**Task:** Lines holding the word "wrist": how many does the material below have? Answer with nothing but the number.

**Given material:**
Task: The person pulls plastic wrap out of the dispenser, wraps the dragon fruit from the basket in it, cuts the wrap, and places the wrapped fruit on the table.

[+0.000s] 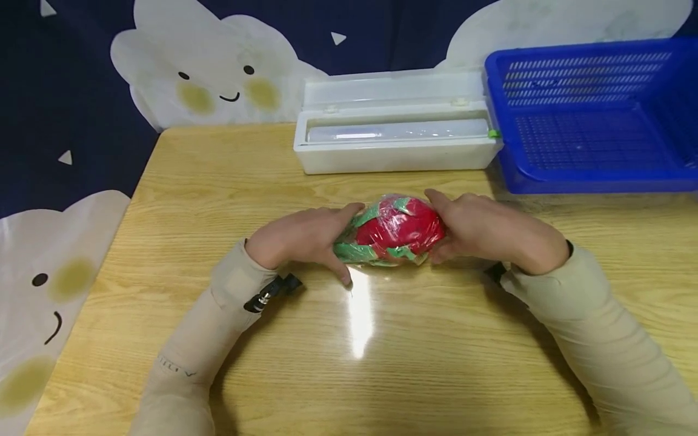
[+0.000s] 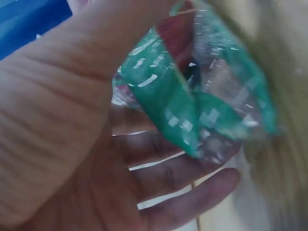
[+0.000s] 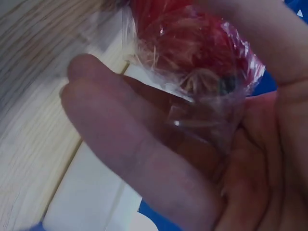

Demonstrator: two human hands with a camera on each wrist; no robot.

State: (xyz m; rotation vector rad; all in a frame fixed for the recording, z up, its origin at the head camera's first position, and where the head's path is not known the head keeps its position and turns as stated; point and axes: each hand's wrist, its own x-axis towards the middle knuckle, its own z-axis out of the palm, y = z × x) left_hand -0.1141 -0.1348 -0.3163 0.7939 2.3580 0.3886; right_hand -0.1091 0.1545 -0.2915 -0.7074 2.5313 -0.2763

**Solution for this problem:** 2